Return each line of the listing that follows in which the string "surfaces" can be found.
• • • •
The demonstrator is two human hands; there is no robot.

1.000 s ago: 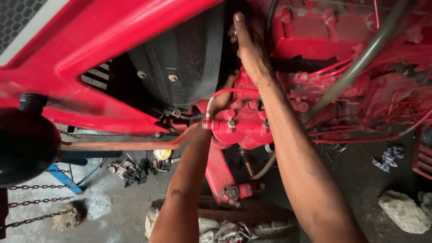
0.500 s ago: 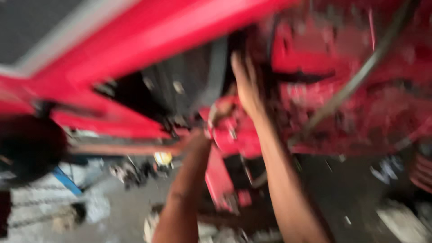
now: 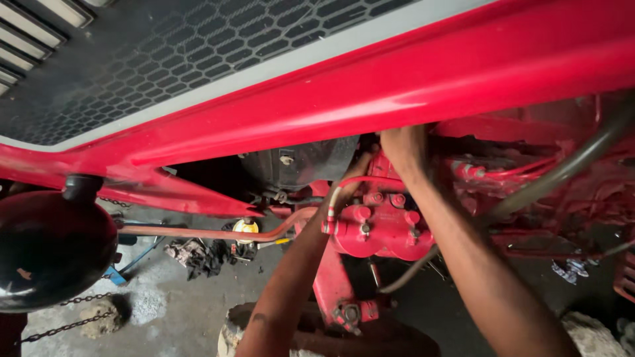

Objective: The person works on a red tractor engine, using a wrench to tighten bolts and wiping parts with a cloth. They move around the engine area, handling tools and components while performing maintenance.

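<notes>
Since the picture of 1 second ago the view has tilted up, so the red hood panel (image 3: 410,79) and the black mesh grille (image 3: 198,53) now fill the upper half, and both hands have gone further up behind the panel's lower edge.

The right hand (image 3: 402,149) reaches up beside the red pump housing (image 3: 380,228); only its back and wrist show, the fingers are hidden behind the hood panel, so I cannot tell how open it is or what it holds. The left hand (image 3: 360,168) comes up from below, just beside the thin red pipe (image 3: 370,180) that curves over the housing. Its fingers are also hidden in the dark gap, and its grip cannot be told.

The housing sits between the 2 forearms, under the black radiator block (image 3: 297,162). A grey hose (image 3: 562,175) runs slanted at the right. At the left hangs a round black headlamp (image 3: 49,248), with a chain (image 3: 66,324) below it over the concrete floor (image 3: 172,304).
</notes>
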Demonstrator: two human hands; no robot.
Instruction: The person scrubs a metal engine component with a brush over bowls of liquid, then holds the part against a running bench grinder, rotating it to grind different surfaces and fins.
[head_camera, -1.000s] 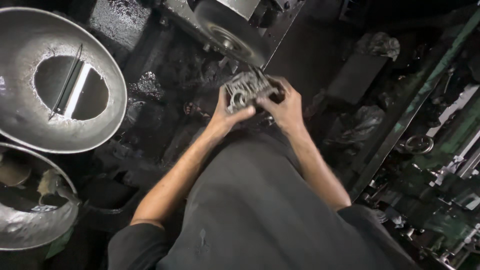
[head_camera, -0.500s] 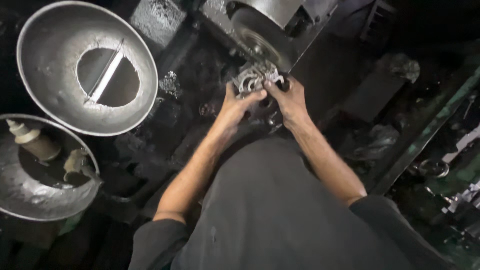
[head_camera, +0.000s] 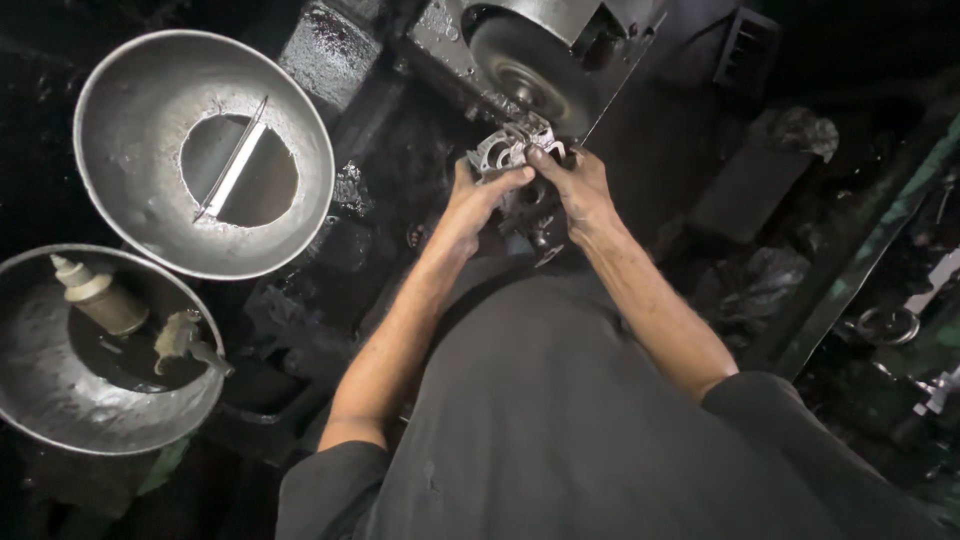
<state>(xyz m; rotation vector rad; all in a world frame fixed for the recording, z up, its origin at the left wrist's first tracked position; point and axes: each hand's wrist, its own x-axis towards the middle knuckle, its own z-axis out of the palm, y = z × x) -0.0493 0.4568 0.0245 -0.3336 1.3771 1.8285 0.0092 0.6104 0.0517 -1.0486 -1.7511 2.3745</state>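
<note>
Both of my hands grip a small grey cast-metal part (head_camera: 505, 150) with openings in it. My left hand (head_camera: 478, 200) clasps its lower left side. My right hand (head_camera: 572, 178) holds its right side with the fingertips on top. The part is held up against the rim of a round grey wheel (head_camera: 525, 70) of a dark machine (head_camera: 455, 45) straight ahead. Whether part and wheel touch, I cannot tell. My forearms and a dark grey shirt fill the lower middle.
At the upper left stands a large metal bowl (head_camera: 130, 130) with a round hole and a flat strip across it. Below it a second bowl (head_camera: 40, 330) holds a cream bottle (head_camera: 100, 297) and a rag. Dark greasy blocks and metal clutter lie to the right.
My hands have carried the metal part upward and closer to the wheel. The camera view has shifted, bringing the two bowls further into sight on the left.
</note>
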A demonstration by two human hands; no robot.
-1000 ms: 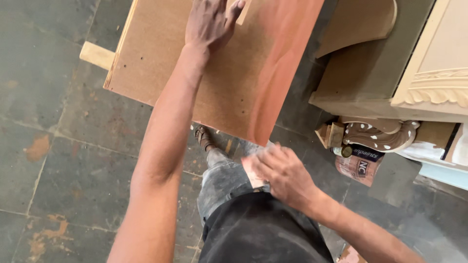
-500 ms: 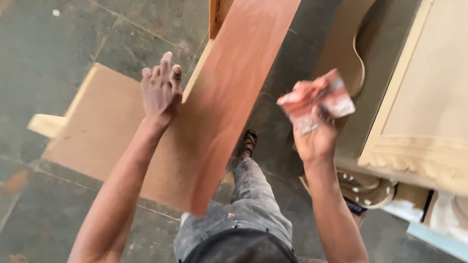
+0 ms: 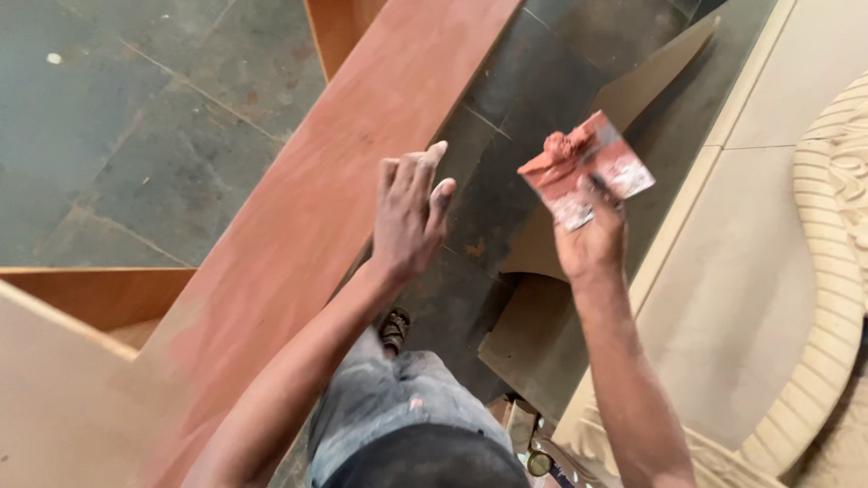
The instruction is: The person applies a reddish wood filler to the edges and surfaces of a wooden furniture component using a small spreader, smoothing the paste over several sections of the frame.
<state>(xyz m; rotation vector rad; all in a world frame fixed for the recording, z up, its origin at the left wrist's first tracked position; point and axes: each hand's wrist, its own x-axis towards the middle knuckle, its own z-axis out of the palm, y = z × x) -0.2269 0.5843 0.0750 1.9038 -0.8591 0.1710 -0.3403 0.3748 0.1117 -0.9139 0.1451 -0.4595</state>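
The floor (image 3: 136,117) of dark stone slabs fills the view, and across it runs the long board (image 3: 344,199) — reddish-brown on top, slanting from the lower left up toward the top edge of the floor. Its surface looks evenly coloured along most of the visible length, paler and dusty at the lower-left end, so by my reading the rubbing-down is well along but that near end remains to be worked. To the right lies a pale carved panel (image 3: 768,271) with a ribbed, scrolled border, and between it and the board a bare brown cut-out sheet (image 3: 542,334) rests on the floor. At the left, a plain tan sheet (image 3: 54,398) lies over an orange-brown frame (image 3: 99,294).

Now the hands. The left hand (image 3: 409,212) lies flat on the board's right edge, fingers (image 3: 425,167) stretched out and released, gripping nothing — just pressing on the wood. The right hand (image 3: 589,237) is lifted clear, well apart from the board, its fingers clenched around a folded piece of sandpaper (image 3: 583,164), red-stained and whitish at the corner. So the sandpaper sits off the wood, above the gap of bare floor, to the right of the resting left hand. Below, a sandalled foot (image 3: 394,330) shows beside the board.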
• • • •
> Final answer:
Instruction: The person scrubs a metal engine component with a brush over bowls of liquid, then holds the part against a running bench grinder, rotating it to grind different surfaces and fins.
The instruction is: The person applies a reddish wood filler to the edges and surfaces of a wooden furniture component using a small spreader, smoothing the paste over several sections of the frame.

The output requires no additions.